DEAR ABBY: I'm really bad when it comes to speaking. It's hard for me to squeak out the few words I can. I am shy and not very sociable, so when I'm with people, even my two friends, I feel like I come across as rude. I never have the right things to say. When I'm with my family, I don't usually have this problem.
In public, it seems like everyone else is so much more interesting than I am. Making conversation is a lot of trouble. I know this sounds silly, but do you know if there is anything that can be done about it? I heard you had a booklet about being more social. Is it still published? If so, how can I get one? -- VICTORIA IN SOUTH CAROLINA
DEAR VICTORIA: Making conversation may seem like "a lot of trouble" to you because making conversation is a skill that you haven't yet mastered. A surefire way to contribute in social situations is to become informed about what is going on in the world by reading books, magazines, the Dear Abby column (of course) and going on the Internet. The more informed you are about the world, the better you will be.
You don't have to be an "authority" on everything. A good conversationalist is interested in what other people have to say instead of feeling pressured to fill the air with the sound of his or her own voice. My booklet "How to Be Popular" is filled with suggestions about how to polish one's social skills. It isn't meant to be read just once and then put aside. Read it often because it covers a variety of social situations. It can be ordered by sending your name and address, plus check or money order for $7 (U.S. funds) to Dear Abby Popularity Booklet, P.O. Box 447, Mount Morris, IL 61054-0447. Shipping and handling are included in the price. There are tips not only for what to say, but also what not to say, which is one of the keys for becoming the kind of person other people find interesting, attractive and want to know better. If parents, teachers and clergy know people who need help in this regard, it might make an inexpensive gift that could help change the course of their lives.
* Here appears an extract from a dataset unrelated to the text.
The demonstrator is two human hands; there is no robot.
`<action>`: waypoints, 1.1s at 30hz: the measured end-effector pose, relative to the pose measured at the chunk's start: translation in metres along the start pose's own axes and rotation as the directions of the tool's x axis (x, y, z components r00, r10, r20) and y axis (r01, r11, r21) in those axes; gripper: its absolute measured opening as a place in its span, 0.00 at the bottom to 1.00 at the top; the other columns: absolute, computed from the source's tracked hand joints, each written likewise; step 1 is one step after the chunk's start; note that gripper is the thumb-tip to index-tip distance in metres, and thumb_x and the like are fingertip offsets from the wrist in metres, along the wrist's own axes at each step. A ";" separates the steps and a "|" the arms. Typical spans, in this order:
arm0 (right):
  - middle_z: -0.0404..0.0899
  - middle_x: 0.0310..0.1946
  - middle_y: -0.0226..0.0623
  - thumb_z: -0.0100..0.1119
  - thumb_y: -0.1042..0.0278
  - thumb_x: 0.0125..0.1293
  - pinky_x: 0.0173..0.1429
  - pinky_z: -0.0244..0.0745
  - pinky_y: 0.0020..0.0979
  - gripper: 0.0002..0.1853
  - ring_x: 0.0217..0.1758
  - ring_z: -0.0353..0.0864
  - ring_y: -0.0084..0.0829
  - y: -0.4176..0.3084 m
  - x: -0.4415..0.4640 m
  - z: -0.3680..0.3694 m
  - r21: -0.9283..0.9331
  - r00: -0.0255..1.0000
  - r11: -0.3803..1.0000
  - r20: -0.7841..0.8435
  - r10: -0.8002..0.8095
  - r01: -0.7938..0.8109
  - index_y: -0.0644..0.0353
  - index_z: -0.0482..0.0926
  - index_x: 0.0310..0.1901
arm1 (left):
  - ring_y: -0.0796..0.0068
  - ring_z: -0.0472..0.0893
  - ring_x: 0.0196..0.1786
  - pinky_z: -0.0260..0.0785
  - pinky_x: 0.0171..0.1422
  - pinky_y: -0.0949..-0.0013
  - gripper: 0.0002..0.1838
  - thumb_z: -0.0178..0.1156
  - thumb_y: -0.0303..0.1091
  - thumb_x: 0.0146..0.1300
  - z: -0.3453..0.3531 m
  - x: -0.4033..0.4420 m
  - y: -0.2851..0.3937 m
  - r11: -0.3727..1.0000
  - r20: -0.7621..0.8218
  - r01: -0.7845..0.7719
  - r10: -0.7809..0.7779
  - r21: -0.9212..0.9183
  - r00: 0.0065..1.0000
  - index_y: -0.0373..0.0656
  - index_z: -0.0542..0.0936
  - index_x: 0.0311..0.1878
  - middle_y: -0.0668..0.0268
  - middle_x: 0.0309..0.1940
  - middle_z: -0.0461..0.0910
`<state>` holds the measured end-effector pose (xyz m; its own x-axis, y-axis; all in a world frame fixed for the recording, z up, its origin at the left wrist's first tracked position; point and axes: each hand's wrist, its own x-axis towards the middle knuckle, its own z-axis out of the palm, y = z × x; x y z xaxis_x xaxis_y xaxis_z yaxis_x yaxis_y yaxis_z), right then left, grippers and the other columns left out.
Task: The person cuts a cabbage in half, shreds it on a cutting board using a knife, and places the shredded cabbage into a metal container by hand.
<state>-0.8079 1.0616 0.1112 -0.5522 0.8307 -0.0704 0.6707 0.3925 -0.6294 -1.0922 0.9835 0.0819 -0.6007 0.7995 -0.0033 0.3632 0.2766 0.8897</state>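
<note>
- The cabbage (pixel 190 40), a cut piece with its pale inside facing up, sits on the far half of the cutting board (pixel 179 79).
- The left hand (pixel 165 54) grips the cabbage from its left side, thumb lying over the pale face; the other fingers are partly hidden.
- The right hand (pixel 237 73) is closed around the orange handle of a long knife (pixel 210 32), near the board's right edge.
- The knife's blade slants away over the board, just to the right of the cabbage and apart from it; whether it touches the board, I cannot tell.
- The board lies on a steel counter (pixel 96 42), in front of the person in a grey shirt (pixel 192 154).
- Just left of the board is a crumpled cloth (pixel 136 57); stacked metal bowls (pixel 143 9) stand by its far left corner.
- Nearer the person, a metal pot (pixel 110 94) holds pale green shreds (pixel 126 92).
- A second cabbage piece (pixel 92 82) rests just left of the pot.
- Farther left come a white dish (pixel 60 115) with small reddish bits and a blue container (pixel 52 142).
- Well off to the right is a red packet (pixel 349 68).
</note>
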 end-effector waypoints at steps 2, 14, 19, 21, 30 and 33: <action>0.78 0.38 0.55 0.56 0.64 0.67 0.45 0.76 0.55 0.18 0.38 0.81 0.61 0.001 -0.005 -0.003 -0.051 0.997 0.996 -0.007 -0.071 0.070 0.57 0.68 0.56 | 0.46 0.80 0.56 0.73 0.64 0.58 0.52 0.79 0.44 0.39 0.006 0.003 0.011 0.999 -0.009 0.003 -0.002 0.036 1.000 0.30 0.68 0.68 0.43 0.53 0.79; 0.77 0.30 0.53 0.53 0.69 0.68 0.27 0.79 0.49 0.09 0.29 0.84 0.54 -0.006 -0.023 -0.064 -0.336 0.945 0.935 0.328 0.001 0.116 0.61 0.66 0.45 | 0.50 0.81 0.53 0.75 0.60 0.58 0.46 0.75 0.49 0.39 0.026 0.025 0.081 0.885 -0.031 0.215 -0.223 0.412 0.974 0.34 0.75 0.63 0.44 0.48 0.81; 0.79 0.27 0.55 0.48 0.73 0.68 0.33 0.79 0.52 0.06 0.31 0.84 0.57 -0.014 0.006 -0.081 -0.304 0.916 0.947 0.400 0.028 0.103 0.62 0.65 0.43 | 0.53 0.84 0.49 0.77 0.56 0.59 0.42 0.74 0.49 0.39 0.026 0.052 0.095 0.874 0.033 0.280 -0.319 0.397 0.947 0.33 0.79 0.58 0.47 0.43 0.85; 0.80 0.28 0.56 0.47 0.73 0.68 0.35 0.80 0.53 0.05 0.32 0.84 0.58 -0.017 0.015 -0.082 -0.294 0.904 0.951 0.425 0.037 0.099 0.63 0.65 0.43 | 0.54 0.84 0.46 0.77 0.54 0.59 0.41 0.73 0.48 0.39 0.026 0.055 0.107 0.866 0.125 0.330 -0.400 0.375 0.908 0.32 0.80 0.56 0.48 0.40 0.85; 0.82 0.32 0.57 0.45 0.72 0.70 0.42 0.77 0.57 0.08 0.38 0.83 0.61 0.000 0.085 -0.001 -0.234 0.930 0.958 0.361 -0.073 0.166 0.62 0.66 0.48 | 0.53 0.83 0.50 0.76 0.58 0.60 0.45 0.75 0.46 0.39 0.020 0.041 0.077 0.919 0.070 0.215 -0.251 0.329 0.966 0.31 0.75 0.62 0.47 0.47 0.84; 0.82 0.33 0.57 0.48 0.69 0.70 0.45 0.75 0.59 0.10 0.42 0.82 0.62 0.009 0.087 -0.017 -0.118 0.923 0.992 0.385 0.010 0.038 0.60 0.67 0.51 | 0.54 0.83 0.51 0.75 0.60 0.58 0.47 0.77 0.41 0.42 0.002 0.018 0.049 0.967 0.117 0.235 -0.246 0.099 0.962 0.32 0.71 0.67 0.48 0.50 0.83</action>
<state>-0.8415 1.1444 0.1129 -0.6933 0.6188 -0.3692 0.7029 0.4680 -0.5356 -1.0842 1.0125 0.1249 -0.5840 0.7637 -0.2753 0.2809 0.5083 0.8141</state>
Most people can concentrate on only one thing at a time. One of the best cures for shyness is to forget about yourself and concentrate on the other person by asking about what he or she is interested in. Try it, and you'll find it works.
DEAR ABBY: I have this little boy I tutor. He is 7 and says he loves me. I'm 18. I try to tell him I'm way too old and he isn't my type, but all he says is, "Age ain't nothing but a number." Help! I need to know what to do. -- ALEX IN NEW JERSEY
DEAR ALEX: Start by telling him that the word "ain't" isn't appropriate -- that what he should be saying is, "Age isn't anything but a number." Then tell him that while you are complimented, he is there to study -- so you'll revisit the subject when he is 18.